The EU countries include:
Austria, Belgium, Bulgaria, Croatia, Republic of Cyprus, Czechia, Denmark, Estonia, Finland, France, Germany, Greece, Hungary, Ireland, Italy, Latvia, Lithuania, Luxembourg, Malta, Netherlands, Poland, Portugal, Romania, Slovakia, Slovenia, Spain and Sweden.
Value Added Tax (VAT)
The Value Added Tax (VAT) is a consumption tax levied on nearly all goods and services bought and sold and brought into the EU and is ultimately borne by the final consumer. VAT is charged, at the applicable rate, on the sales price of the goods or services.
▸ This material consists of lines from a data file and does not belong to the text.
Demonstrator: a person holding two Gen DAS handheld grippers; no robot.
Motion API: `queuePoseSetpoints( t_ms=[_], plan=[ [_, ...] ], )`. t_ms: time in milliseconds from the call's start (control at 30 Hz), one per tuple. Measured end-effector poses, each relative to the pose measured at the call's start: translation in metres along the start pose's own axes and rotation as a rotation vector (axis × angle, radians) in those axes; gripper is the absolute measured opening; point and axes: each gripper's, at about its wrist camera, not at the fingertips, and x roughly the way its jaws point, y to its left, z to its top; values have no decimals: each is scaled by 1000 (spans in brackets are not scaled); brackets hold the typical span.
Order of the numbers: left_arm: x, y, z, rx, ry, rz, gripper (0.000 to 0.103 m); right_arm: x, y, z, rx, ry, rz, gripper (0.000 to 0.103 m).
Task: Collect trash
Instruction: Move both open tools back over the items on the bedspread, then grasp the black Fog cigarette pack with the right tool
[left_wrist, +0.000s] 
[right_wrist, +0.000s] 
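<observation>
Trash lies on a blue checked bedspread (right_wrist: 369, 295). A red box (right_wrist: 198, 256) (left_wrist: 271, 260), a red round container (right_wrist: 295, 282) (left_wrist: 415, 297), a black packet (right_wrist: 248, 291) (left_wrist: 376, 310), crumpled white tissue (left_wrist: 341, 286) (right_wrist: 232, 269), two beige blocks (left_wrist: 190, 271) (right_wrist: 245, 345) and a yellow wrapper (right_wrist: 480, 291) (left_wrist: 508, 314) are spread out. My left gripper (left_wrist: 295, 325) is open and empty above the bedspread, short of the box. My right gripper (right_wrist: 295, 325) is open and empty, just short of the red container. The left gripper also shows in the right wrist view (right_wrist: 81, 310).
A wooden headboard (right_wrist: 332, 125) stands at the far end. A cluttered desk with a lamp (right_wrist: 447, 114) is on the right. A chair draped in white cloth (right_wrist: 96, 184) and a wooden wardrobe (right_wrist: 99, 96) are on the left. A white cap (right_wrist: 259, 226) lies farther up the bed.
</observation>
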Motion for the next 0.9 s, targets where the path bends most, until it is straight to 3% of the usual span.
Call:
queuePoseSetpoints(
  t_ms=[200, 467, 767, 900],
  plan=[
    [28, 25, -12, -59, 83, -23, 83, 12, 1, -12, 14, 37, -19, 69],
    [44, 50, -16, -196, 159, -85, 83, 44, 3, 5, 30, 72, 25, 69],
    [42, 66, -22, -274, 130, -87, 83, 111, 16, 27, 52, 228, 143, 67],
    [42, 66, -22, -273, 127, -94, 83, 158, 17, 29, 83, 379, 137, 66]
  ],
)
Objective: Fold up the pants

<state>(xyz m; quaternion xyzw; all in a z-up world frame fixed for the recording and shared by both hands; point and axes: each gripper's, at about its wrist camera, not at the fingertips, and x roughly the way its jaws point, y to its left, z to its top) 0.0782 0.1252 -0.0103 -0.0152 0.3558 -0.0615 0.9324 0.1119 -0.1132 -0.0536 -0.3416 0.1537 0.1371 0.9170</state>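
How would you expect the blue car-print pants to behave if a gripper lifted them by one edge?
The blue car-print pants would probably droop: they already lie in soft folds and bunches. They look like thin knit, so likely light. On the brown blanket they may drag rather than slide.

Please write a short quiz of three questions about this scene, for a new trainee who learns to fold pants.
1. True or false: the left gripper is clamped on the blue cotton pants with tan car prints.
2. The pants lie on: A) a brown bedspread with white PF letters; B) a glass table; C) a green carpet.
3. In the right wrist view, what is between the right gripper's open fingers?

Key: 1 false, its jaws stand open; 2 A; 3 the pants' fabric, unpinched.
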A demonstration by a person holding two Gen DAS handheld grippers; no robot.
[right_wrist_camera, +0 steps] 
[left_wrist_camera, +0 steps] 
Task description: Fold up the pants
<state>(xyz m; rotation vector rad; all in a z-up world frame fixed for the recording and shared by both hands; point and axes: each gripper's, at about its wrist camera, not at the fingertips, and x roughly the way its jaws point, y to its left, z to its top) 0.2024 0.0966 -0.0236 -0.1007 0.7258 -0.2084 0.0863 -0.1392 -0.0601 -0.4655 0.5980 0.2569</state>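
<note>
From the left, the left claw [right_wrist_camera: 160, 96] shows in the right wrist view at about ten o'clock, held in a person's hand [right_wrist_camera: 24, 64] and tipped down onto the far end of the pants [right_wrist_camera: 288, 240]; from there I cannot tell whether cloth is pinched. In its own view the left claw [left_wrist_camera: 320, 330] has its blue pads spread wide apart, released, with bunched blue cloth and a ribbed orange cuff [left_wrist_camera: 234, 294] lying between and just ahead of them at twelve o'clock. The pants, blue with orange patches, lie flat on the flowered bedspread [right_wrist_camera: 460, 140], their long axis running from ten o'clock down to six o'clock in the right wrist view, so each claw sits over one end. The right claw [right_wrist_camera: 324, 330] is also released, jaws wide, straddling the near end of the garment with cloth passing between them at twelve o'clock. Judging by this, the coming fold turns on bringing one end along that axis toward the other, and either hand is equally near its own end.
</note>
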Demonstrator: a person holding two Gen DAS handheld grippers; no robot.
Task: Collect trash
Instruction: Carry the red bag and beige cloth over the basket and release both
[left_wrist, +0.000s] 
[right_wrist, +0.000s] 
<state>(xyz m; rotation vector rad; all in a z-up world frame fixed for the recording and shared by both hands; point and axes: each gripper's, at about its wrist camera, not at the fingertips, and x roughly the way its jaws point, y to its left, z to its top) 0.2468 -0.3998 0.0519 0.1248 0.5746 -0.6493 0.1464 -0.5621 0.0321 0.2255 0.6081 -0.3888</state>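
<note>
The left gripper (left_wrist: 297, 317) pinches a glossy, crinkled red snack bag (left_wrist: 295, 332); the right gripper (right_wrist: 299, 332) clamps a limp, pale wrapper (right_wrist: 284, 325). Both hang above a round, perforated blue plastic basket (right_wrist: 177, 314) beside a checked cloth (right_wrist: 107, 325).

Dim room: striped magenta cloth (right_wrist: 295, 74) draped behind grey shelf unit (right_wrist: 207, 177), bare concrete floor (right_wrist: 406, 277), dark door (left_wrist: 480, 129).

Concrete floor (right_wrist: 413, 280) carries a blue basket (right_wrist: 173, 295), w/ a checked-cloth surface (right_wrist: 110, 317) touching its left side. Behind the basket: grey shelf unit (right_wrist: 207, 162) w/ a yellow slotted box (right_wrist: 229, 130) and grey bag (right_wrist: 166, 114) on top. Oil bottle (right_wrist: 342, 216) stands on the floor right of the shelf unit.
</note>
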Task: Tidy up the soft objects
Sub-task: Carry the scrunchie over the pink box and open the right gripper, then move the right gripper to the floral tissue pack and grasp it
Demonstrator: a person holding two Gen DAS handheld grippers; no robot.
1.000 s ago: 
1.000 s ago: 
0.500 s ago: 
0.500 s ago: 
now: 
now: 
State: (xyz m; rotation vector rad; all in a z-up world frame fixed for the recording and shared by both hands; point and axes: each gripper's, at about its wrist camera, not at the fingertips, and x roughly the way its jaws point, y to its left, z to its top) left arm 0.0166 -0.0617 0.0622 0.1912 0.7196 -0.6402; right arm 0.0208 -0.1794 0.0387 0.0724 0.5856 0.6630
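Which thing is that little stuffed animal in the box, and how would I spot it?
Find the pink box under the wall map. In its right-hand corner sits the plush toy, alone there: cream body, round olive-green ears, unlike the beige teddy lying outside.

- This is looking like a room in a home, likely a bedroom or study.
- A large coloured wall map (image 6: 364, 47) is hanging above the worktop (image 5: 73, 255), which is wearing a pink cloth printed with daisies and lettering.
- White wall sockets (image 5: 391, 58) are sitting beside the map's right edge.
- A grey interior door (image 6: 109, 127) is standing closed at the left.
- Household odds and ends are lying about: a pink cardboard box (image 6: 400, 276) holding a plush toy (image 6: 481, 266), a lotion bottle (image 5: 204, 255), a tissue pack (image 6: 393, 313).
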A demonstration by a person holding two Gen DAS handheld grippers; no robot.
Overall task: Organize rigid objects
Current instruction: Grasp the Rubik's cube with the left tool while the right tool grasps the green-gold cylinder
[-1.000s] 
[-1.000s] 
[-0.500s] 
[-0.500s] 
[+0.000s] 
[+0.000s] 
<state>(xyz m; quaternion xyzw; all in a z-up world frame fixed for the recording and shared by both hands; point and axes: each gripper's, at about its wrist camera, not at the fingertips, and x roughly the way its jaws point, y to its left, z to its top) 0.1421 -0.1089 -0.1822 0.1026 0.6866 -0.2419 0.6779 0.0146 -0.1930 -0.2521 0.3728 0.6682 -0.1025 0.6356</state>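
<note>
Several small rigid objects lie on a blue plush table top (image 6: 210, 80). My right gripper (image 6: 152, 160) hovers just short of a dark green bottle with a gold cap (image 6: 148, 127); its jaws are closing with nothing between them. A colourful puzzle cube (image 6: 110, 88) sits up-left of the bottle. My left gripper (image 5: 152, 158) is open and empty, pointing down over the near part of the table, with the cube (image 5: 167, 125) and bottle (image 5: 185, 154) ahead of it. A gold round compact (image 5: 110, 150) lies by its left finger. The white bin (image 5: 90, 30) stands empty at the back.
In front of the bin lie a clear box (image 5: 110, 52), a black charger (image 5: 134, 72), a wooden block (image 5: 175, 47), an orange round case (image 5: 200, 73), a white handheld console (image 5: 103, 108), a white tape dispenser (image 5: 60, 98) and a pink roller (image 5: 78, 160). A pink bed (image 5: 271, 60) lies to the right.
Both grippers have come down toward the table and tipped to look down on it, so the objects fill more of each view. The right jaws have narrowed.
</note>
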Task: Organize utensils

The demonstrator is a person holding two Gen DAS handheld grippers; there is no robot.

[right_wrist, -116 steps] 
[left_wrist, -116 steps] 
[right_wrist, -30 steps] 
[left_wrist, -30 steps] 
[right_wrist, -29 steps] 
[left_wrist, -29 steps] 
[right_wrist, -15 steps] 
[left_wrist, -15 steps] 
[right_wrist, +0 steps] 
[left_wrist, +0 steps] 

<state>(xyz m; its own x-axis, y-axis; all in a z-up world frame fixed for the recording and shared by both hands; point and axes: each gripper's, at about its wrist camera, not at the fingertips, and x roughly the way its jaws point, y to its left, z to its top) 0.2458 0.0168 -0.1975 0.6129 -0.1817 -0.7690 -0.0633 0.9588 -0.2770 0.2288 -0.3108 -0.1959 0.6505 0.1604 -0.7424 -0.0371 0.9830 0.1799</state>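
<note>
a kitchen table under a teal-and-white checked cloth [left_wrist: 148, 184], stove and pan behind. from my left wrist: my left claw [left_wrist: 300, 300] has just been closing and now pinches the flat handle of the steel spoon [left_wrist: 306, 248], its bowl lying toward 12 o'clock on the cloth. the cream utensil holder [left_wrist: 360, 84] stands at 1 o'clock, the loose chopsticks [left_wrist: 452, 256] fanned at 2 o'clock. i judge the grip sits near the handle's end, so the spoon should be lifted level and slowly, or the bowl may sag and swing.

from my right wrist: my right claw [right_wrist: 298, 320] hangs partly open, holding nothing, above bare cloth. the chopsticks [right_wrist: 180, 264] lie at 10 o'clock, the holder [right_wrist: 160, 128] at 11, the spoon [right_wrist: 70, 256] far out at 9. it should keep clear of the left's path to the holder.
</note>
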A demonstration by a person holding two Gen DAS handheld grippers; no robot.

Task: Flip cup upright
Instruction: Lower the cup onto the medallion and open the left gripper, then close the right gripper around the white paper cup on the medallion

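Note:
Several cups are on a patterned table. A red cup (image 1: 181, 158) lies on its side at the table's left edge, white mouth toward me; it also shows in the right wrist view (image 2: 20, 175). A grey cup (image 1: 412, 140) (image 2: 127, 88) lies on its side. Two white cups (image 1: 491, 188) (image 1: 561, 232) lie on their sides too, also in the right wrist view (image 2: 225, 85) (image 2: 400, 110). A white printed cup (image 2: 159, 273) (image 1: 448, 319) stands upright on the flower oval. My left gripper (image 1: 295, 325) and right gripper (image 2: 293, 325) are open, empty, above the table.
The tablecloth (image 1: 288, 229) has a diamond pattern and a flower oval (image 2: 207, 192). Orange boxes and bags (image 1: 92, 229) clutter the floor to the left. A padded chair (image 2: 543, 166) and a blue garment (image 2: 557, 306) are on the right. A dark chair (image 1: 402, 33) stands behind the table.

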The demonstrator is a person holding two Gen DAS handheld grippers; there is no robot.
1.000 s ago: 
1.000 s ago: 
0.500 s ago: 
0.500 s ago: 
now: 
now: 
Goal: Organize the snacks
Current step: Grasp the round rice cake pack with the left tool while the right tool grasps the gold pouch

VAT is collected at each stage along the supply chain. It is charged on the value added to goods and services at each stage of production and distribution based on a standard set of invoicing rules.
Each EU country is responsible for setting their own VAT rates but the standard rate cannot be less than 15% and the reduced rates cannot be less than 5%.
VAT-registered businesses can deduct the VAT they have incurred on purchases from other EU & Non EU businesses from the VAT they have collected from businesses they have sold goods or services to. This means where a business makes purely taxable sales (not Exempt) they are tax neutral in that there is no VAT loss or P&L VAT cost.
Note: VAT is not charged on exports to countries outside the EU.
VAT in The Digital Age (VIDA)
The VAT in The Digital Age is an EU package adopted in March 2025 which aims to modernise the VAT system in line with digitalisation, reduce fraud and make the system more efficient for businesses.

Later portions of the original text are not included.